WHAT IS NEEDED ▸
Give the number of lines below that contain "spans", with no other output.

RECORDS SHOWN ▸
┌──

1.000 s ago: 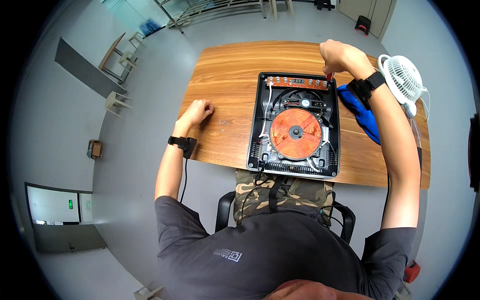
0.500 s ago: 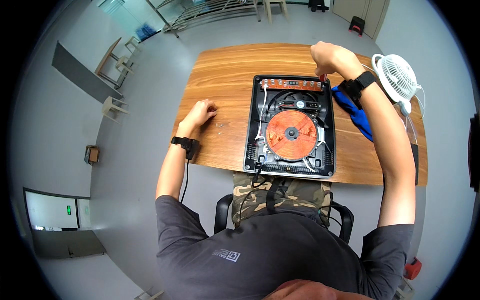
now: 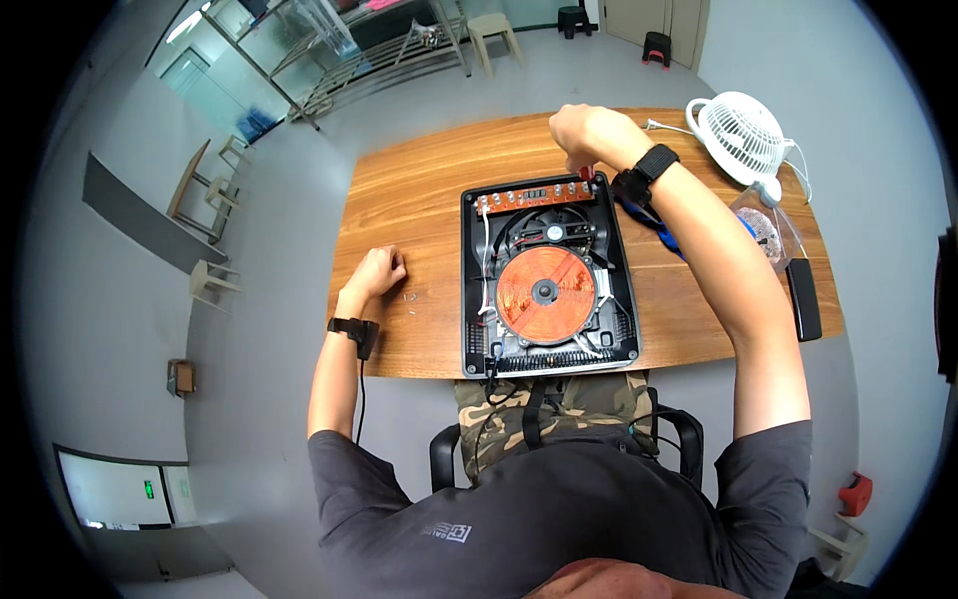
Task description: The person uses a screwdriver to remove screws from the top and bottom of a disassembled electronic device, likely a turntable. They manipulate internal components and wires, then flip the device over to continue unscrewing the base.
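An opened induction cooker [image 3: 616, 344] lies on the wooden table in front of me, its black shell showing a round copper coil [image 3: 524, 299], a fan [image 3: 555, 233] and an orange circuit board [image 3: 536, 197] along the far edge. My right hand [image 3: 591, 135] is over the far right corner of the shell, fingers closed round a red tool [image 3: 587, 174], mostly hidden by the hand; its kind does not show. My left hand [image 3: 379, 272] rests on the table left of the cooker, fingers curled in with nothing visible in them. Small screw-like bits [image 3: 410, 297] lie beside it.
On the right stand a white fan [image 3: 740, 138], a clear plastic container [image 3: 763, 228] and a black flat box [image 3: 803, 299]. A blue cloth [image 3: 654, 228] lies partly under my right forearm. A dark cable [image 3: 499, 384] hangs at the cooker's near edge.
The whole view has shifted, so the table sits lower and further left in it. My right hand stays at the cooker's far right corner with the red tool; my left hand stays on the table.
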Available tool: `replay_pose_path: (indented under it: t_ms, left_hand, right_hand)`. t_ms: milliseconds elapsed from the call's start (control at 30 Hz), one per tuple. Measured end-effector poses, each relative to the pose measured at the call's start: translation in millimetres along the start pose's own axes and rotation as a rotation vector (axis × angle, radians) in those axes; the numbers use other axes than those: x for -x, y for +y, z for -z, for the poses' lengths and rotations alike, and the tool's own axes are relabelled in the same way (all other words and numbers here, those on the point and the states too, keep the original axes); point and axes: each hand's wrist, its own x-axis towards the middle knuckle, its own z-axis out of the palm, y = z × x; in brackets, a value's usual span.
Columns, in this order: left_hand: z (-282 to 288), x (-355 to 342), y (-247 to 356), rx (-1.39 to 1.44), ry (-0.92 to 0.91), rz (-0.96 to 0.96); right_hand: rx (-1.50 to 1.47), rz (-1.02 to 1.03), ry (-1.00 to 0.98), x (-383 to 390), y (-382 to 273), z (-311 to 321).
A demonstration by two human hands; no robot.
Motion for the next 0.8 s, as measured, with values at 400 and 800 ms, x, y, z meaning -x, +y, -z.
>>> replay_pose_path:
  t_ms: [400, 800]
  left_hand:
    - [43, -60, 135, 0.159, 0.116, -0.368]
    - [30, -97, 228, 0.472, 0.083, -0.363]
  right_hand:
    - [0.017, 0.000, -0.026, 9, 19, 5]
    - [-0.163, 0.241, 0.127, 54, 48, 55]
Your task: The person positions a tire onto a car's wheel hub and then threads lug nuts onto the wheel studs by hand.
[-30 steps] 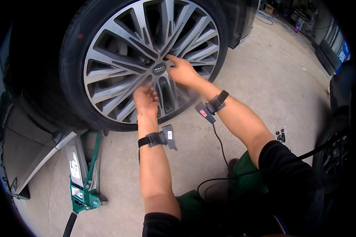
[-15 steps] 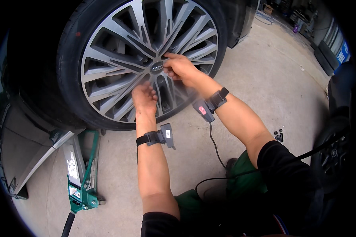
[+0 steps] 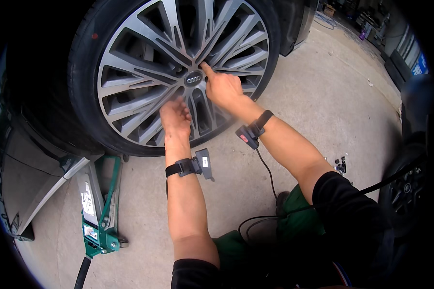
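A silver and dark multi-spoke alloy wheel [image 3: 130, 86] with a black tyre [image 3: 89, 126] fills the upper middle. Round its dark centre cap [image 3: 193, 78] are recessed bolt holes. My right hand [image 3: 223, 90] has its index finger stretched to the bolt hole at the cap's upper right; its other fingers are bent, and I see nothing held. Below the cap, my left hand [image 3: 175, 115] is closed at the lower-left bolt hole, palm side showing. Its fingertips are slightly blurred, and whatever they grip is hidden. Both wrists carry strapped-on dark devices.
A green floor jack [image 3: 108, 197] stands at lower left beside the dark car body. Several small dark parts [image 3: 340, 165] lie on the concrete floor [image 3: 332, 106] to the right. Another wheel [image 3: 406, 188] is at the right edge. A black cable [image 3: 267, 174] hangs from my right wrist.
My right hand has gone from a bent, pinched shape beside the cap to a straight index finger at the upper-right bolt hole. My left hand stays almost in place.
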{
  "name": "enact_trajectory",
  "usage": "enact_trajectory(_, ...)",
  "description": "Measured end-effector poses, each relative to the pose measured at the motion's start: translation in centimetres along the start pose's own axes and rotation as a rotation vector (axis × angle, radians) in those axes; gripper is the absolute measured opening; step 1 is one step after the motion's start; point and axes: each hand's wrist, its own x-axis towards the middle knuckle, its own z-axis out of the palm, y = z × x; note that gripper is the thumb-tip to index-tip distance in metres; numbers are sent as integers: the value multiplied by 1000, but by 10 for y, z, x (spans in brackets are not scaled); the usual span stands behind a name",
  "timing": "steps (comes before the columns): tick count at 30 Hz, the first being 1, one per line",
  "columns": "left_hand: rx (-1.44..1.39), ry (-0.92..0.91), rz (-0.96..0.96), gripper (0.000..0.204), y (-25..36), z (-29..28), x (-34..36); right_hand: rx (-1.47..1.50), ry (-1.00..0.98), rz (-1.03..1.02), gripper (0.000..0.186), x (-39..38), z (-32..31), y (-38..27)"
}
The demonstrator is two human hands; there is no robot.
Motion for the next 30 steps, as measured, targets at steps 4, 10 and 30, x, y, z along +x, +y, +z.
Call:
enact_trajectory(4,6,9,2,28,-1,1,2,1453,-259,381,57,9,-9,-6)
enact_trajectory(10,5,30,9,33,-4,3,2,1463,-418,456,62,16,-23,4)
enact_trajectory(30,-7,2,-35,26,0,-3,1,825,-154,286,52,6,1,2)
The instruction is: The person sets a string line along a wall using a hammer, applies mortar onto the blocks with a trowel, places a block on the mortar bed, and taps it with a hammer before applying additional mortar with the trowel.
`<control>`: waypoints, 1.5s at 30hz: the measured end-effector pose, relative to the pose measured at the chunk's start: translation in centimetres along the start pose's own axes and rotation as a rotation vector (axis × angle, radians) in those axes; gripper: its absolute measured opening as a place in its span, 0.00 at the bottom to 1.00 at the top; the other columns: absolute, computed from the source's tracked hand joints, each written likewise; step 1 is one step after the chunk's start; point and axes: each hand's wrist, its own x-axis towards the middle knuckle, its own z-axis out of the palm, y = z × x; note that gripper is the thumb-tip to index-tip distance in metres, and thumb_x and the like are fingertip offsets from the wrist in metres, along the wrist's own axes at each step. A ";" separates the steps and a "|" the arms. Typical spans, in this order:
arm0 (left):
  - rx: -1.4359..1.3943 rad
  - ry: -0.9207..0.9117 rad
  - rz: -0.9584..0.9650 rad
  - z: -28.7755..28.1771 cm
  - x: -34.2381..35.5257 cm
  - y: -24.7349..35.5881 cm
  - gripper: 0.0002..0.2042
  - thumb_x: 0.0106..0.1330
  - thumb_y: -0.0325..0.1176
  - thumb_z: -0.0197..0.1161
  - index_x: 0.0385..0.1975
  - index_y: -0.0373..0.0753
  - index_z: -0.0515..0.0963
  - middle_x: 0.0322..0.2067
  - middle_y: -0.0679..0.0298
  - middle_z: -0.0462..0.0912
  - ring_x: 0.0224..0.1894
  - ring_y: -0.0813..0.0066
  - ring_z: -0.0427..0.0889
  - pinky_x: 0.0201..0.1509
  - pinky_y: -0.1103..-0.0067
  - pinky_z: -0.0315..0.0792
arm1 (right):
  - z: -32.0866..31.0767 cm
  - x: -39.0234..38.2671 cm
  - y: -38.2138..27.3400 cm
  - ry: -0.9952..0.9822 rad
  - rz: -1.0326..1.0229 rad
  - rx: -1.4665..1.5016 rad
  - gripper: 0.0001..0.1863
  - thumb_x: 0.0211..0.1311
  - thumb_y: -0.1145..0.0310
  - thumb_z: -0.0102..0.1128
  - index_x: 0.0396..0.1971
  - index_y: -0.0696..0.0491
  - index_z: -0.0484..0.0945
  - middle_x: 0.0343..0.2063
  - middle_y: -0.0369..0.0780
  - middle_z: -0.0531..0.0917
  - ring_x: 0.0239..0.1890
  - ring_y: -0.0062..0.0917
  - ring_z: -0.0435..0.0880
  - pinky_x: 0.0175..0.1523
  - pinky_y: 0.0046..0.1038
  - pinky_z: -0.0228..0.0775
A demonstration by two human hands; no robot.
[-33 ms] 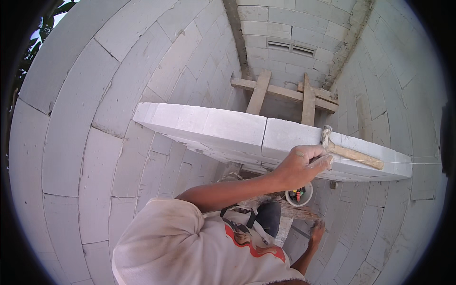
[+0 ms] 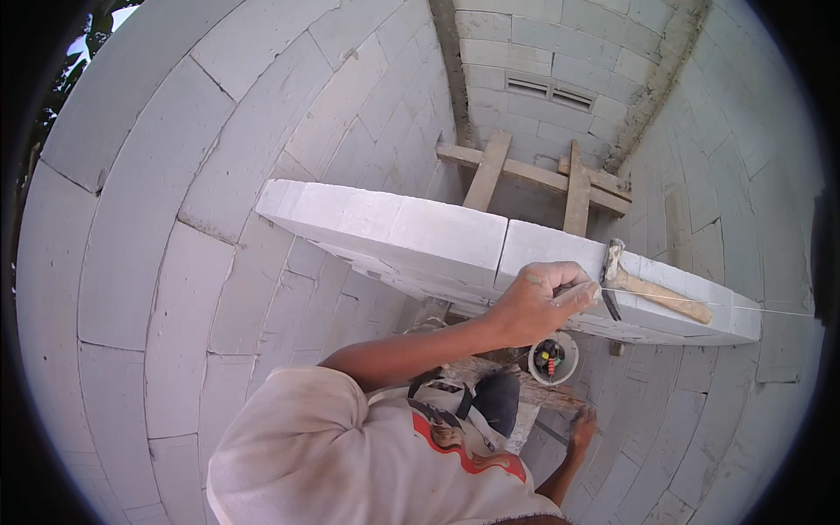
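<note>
My left hand (image 2: 549,297) is closed in a pinch on a thin white string (image 2: 770,309), which runs to the right above a row of pale blocks (image 2: 437,229). Right beside those fingers, a hammer (image 2: 665,299) lies across the top of the blocks, its metal head next to my hand and its wooden handle pointing right. My right hand (image 2: 583,426) is lower down, close to the end of a rough wooden plank (image 2: 560,398). It shows small, and I cannot make out whether its fingers hold anything.
Below the blocks stands a white bucket (image 2: 567,372) with tools inside. Beyond the row, crossed wooden boards (image 2: 534,176) span the space between the walls. Tall block walls (image 2: 131,262) rise on both sides, and the back wall has a slotted vent (image 2: 549,90).
My left hand has shifted slightly left, away from the hammer, so more of the hammer's head shows. The string now slopes down to the right. The whole view has shifted a little.
</note>
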 end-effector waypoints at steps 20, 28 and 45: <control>0.821 1.510 0.398 -51.1 -17.5 19.4 0.17 0.59 0.40 0.74 0.38 0.31 0.89 0.31 0.61 0.88 0.36 0.75 0.82 0.45 0.77 0.75 | 5.5 0.7 -19.4 -0.583 -0.389 -0.066 0.11 0.65 0.70 0.56 0.40 0.62 0.79 0.35 0.59 0.83 0.42 0.58 0.82 0.46 0.49 0.72; 1.307 1.703 0.124 -52.5 -16.9 24.5 0.18 0.56 0.45 0.70 0.39 0.39 0.90 0.38 0.52 0.90 0.42 0.59 0.89 0.51 0.71 0.78 | 7.2 2.0 -12.3 -0.463 -0.662 -0.142 0.10 0.67 0.71 0.54 0.40 0.62 0.80 0.38 0.56 0.84 0.44 0.57 0.82 0.49 0.47 0.72; 1.701 1.783 0.108 -54.5 -16.3 22.9 0.15 0.57 0.42 0.69 0.36 0.37 0.89 0.35 0.47 0.89 0.42 0.49 0.89 0.52 0.64 0.79 | 4.3 1.7 -6.4 -0.465 -0.362 -0.019 0.12 0.65 0.71 0.53 0.40 0.59 0.83 0.39 0.55 0.84 0.45 0.52 0.82 0.52 0.47 0.71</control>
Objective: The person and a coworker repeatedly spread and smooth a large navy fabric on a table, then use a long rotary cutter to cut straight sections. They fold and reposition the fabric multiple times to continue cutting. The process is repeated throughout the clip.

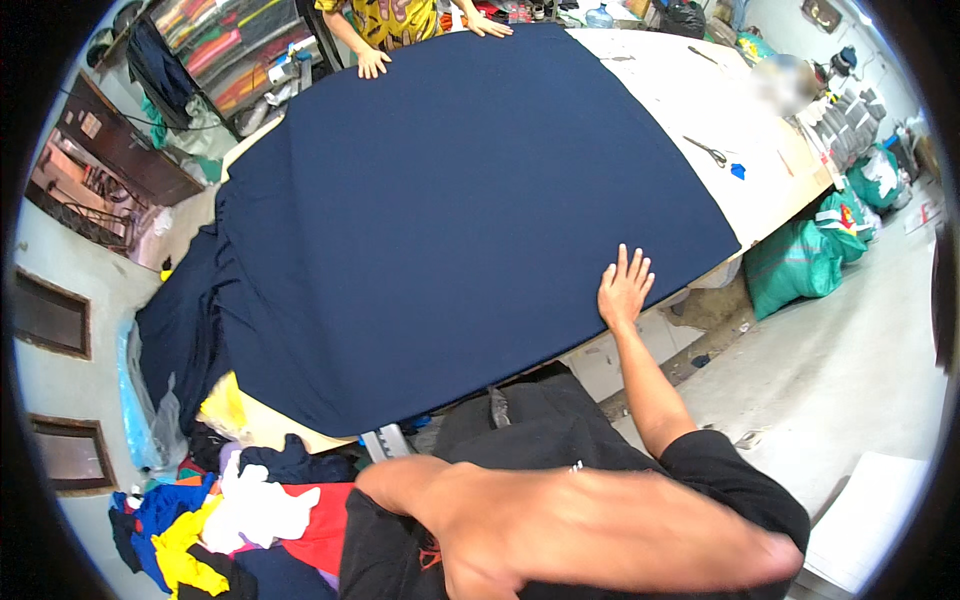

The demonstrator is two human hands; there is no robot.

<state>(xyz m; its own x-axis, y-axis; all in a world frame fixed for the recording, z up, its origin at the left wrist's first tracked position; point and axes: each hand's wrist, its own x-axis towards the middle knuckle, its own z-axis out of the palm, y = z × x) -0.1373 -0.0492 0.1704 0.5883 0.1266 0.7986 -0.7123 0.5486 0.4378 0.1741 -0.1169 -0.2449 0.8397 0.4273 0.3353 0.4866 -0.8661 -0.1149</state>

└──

RESULT FOR THIS EXERCISE ▸
2